2018-10-03 Meeting notes: next steps for production engineering


Oct 3, 2018


  • @Kelly Foster

  • @Tom Vasile

  • @Tomáš Virtus

  • @Adam Szkoda

  • @Medha Parlikar (Unlicensed)


  • Following our conversation with Nash earlier this week, we will use this time to discuss next steps to bringing production engineering to the RChain project.

Discussion items






Backward compatibility

  • Establishing a mindset for backward compatibility

  • Plan to start testing protobuf schema after Mercury


Plan for upgrading testnet

  • Deliverable from the SRE team

  • Test the plan

  • Gather metrics to the health of the cluster

Predicting failure

  • Prerequisite

    • Metrics for what good node performance looks like

      • Health of clique


  • Memory consumption

    • How do we establish the baselines?

    • What processes do we put in place to monitor change in baselines?

  • Resilience to errors on the network

How do we monitor the network?

  • Discussion about how we monitor

    • Do we offer a centralized system?

      • Becomes difficult as the network grows

    • Do we offer a monitoring module with node software?

      • Achieving buy-in from node operators may be difficult or at best inconsistent

    • Do we use the Casper protocol to help bubble up metrics on the network?

  • Do we need to support monitoring beyond the clique?

    • Measure things on a single node

    • Aggregate metrics for nodes on the clique

SLO Speed

  • What does it mean that the network supports 40K transactions/second?

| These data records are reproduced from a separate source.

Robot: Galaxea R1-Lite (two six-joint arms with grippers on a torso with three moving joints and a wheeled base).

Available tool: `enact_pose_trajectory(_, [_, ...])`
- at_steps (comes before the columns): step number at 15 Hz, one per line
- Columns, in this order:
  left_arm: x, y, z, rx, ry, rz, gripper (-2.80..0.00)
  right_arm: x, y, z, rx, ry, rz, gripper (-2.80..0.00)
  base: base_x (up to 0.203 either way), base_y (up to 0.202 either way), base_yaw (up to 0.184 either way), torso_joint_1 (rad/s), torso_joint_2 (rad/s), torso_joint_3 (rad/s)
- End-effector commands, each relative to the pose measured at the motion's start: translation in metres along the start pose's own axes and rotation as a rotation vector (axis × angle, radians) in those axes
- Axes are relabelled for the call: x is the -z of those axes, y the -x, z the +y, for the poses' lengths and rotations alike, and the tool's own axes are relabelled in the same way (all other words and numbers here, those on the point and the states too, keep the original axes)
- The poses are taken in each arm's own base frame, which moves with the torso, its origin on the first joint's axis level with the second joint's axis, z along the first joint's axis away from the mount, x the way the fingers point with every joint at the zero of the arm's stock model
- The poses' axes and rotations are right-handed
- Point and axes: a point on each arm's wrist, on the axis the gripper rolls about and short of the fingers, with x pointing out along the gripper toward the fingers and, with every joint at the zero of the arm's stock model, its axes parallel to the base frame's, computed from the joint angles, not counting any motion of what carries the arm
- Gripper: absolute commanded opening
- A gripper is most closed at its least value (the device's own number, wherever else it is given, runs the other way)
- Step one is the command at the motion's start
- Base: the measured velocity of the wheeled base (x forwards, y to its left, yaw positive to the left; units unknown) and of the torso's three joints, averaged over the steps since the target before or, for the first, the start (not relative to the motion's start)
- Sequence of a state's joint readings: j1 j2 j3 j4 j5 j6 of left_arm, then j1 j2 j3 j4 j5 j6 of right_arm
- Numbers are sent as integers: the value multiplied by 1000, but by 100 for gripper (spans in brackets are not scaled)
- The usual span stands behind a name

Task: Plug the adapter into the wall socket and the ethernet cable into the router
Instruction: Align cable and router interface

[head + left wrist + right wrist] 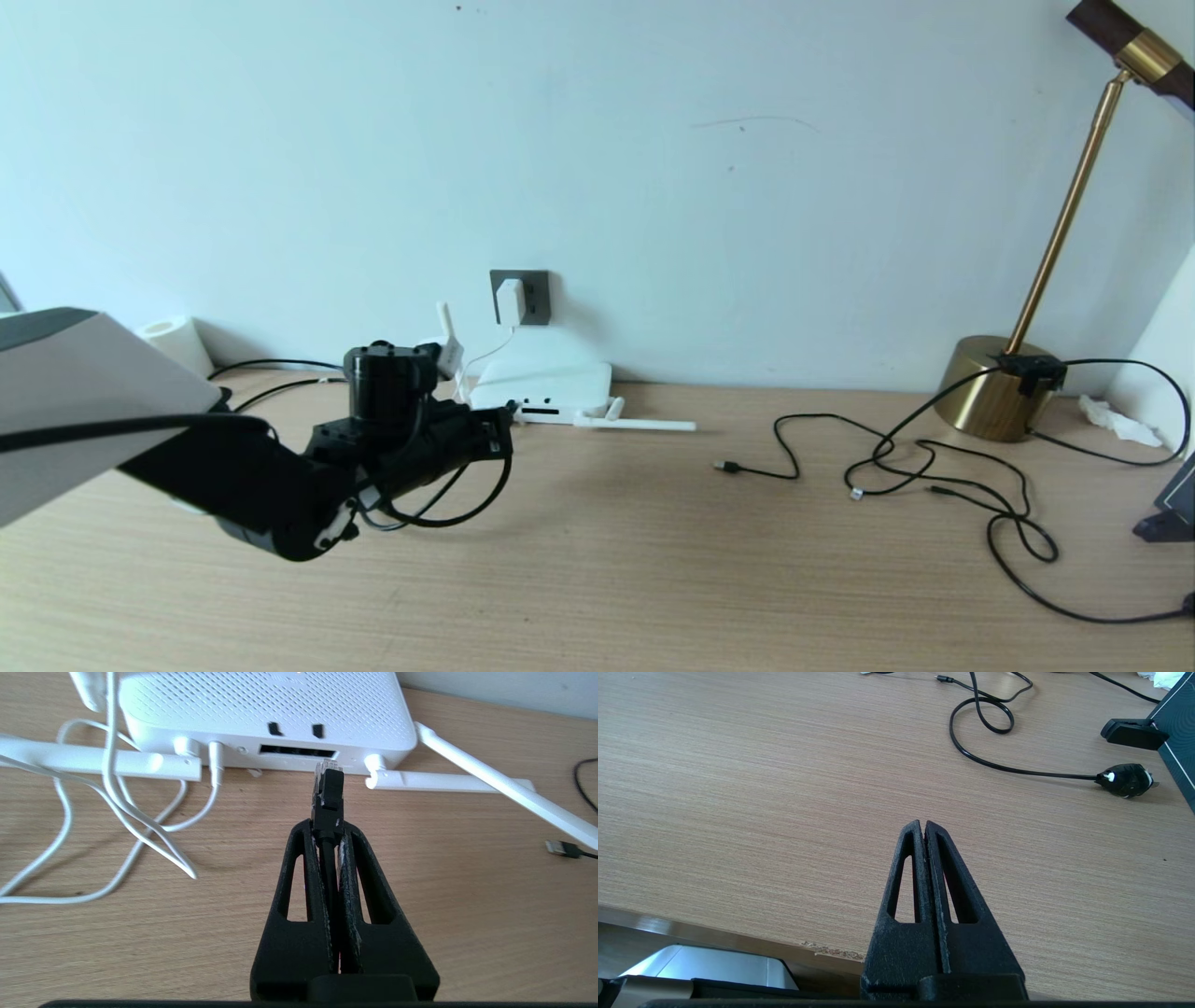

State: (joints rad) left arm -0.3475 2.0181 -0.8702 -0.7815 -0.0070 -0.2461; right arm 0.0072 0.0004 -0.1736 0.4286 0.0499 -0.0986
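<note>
A light wooden surface point(653, 560) ran along a pale wall. The adapter point(510, 302) already sat in the wall socket point(532, 297), its thin white cord trailing down to the router point(266, 709), which lay flat against the wall with its antennas splayed. The left tool point(328, 828) was clamped on the ethernet cable point(328, 793) just behind its clear plug, holding the plug tip right at the router's dark port strip, seemingly not yet inside, though the angle made that hard to judge. The right tool point(923, 828) hovered low over bare surface near the front edge, fingers pressed together and holding nothing. The plug looked slightly off-centre to the opening; pushed forward that way, it might catch the port's rim, twist in the grip, or shove the light router back toward the wall.
</note>
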Motion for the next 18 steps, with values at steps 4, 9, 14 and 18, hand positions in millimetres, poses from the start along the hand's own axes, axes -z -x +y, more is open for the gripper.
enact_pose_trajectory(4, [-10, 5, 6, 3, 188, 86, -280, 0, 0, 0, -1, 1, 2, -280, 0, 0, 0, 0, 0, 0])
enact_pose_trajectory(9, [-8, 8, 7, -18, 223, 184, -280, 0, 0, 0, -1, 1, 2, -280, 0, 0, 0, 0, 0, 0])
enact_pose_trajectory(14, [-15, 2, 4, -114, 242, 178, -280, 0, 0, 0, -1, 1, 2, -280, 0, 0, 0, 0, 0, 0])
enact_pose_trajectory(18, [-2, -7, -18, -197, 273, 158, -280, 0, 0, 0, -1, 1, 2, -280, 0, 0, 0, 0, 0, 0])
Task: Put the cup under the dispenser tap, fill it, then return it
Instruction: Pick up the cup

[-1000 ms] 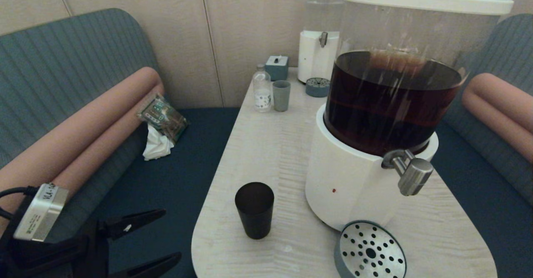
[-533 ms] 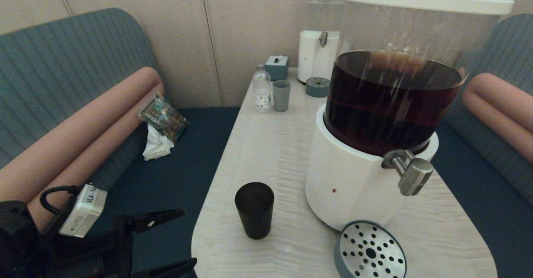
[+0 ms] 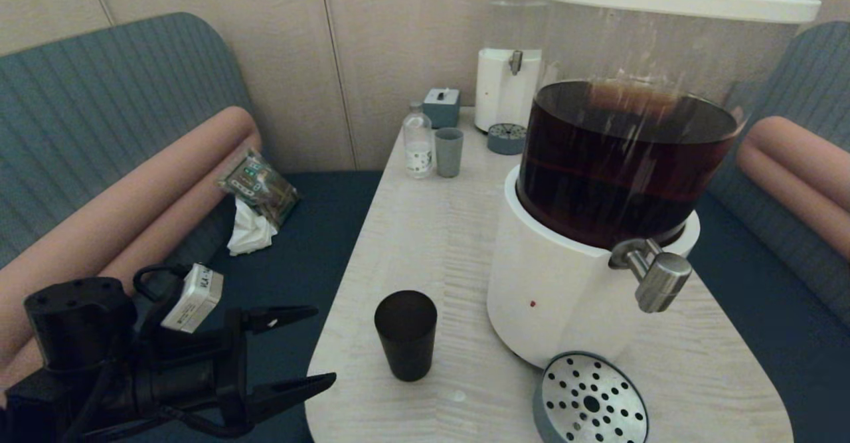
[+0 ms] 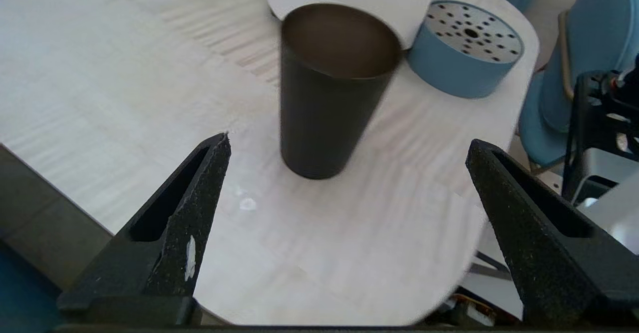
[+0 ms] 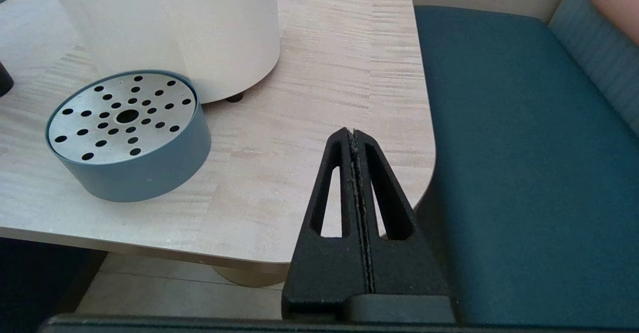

    • The business requirement is to measure 40K COMM events/second

    • This means COMM events

      • There is a misunderstanding in the community between COOM events and TRANSACTIONS

      • COMM events are a join

      • Deploys aren’t a good metric because the platform is computational and not token transfer

    • What tools do we need to monitor a network to understand it’s transaction speed?

  • What does it mean to be secure?

    • What tools do we need to monitor a network to understand it’s security?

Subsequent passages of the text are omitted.